Comum nas discussões que começam na ditadura e vão parar nas greves, para o dirigente do Núcleo de Defesa dos Direitos Humanos da Defensoria Pública do Rio Grande do Sul, Andrey Regis de Melo, também é preciso fazer um recorte racial para se compreender o porque da frase ser dita. “Tenho falado há um bom tempo que quaisquer problemas que tenhamos que tratar no Brasil, para que ocorra uma solução, é preciso voltar ao Brasil desde o regime escravocrata. Essa frase habita o senso comum há muito tempo, por isso a população a tem como algo verdadeiro. Aquele que caiu nas malhas do sistema policial ou do sistema de perseguição criminal, de fato deve alguma coisa para esse sistema.

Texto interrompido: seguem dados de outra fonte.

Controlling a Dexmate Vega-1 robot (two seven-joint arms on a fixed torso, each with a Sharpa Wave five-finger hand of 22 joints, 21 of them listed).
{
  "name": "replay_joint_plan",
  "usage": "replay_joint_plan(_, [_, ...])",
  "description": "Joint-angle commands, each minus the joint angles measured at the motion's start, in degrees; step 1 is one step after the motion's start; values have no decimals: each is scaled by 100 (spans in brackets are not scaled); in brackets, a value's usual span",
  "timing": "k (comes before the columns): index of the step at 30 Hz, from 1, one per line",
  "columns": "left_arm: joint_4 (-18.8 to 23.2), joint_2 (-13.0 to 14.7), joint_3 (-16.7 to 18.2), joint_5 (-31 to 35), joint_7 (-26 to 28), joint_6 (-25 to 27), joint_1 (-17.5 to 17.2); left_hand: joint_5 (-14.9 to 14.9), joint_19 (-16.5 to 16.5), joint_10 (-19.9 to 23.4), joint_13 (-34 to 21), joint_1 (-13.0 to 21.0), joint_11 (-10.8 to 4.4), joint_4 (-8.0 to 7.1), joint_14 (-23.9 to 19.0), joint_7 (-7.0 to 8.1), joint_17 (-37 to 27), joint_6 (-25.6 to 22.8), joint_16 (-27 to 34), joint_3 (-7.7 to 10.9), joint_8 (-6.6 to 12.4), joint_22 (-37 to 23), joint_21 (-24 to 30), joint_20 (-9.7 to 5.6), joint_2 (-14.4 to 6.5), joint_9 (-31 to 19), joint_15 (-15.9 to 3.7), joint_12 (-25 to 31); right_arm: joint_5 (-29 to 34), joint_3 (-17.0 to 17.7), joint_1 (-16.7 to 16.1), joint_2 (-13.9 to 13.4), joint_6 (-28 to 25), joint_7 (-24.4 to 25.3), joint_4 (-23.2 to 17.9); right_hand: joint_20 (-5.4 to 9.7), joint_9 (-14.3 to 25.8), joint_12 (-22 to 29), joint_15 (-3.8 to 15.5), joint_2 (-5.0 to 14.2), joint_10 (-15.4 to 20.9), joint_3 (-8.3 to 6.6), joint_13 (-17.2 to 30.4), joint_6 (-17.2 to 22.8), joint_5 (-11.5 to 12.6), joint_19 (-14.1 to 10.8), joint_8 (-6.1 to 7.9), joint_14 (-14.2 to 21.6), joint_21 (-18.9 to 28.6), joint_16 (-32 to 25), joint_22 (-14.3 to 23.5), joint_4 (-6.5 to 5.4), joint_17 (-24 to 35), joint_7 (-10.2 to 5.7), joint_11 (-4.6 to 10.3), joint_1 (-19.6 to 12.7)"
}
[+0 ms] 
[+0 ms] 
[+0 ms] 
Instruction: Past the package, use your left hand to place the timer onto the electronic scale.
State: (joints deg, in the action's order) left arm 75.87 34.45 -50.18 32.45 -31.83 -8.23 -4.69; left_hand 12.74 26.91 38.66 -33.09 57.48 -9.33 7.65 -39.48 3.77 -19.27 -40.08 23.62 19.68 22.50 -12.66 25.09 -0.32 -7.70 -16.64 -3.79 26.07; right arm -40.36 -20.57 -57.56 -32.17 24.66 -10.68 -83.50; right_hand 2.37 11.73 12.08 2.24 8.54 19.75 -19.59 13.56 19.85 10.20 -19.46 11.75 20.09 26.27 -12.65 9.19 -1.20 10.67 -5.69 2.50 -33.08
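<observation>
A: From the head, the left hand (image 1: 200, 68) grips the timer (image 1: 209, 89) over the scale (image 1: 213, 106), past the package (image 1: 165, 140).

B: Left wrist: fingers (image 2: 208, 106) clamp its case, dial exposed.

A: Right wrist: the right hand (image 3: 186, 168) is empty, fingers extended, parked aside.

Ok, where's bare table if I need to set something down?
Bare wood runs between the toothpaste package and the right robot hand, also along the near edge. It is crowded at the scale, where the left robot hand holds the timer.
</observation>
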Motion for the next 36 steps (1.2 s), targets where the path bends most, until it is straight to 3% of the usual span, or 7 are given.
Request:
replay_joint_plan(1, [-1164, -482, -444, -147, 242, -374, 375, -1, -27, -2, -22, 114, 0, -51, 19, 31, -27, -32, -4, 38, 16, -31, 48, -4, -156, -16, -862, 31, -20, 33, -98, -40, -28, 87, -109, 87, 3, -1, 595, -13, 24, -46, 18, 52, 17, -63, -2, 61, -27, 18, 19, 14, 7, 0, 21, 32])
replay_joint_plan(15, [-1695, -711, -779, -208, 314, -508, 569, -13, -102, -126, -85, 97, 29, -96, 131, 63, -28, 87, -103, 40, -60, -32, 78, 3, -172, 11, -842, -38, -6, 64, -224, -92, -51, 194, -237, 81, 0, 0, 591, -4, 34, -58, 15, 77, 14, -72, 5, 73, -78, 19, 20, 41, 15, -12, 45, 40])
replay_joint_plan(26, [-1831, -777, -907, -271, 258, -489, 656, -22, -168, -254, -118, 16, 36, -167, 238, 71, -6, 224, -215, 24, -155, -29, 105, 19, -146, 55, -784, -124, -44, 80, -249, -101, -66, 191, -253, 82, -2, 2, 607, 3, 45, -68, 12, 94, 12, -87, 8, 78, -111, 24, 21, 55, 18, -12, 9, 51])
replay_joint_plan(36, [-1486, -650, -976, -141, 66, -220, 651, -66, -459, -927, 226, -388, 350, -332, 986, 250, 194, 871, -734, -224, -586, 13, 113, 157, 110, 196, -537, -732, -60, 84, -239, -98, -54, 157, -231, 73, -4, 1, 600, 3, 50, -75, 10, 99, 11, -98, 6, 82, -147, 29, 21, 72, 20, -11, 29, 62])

E se efetivamos assim a culpa, estamos desconsiderando o grande pacto constitucional feito em 1988, da presunção da inocência, de que alguém só pode ser considerado criminoso após um julgamento”, salienta.

Afirmar, praticamente, que vagabundos deveriam ser torturados, sem refletir sobre o que consideramos “vagabundos” ou mesmo sobre a desumanidade da tortura, revela uma profunda incompreensão histórica do Brasil. Andrey amplia sua análise: “nós passamos recentemente por um regime ditatorial, durante o qual havia muita supressão de garantias do cidadão. Essas garantias são reforçadas após a abertura democrática, principalmente na constituição de 1988, mas ainda habita nas instituições policiais uma outra cultura. Cito como exemplo a obrigação de o cidadão, por estar descendo do morro, ter que passar por uma barreira policial e ser submetido à busca pessoal, quando o código de processo penal diz que, para que a pessoa seja submetida à busca pessoal, é preciso que tenha uma fundada suspeita. Só que no morro todas as pessoas foram categorizadas como suspeitas. Isso é algo absurdo. Que país vai dar certo, que sociedade vai dar certo, se a sua polícia, ou seja, aqueles agentes públicos a quem foi dada a outorga para nossa proteção, categorizam alguns grupos sociais e alguns espaços urbanos como habitados por pessoas suspeitas da prática de crime?”, questiona incrédulo.

Leonardo Grison é mestre em Direito Público da Faculdade Fisul. Segundo Grison, se formos analisar do ponto de vista mais racional, o comentário no topo desta matéria não faz sentido algum. “Por exemplo: ‘ditadura só torturava quem era isso ou aquilo’, mas a tortura era proibida na ditadura também, nem na ditadura tinha lei autorizando a tortura, não importa se era isso ou era aquilo. A gente sabe que qualquer opositor político poderia vir a ser torturado e muitas vezes era o que acontecia, não só quem usava de meios violentos. Primeiramente, a gente sabe que não é verdade. E segundo que não faz sentido, mesmo que fosse um criminoso. A lei não permite a tortura e nunca permitiu”, reforça.

No caso da Ditadura Militar Brasileira, documentos comprovam que as torturas não ficaram restritas aos adversários do regime, mas que elas se estenderam a crianças. “Acho que é uma coisa da natureza humana e que essas pessoas não sabem lidar com isso, não sabem o que fazer com a sua violência. Outra coisa que sempre aparece nessas manifestações é o maniqueísmo, que é aquela coisa de reduzir tudo a uma ideia de bem e do mal. Então é como se fosse desenho de criança, que tem bem delimitado quem é o herói e quem é o vilão. Essas pessoas têm uma forma de raciocinar, de ver o mundo, bem infantil. Porque elas acham sempre isso, ‘é nós contra eles, nós somos a turma do bem, e a turma do mal são eles’”, reflete Grison.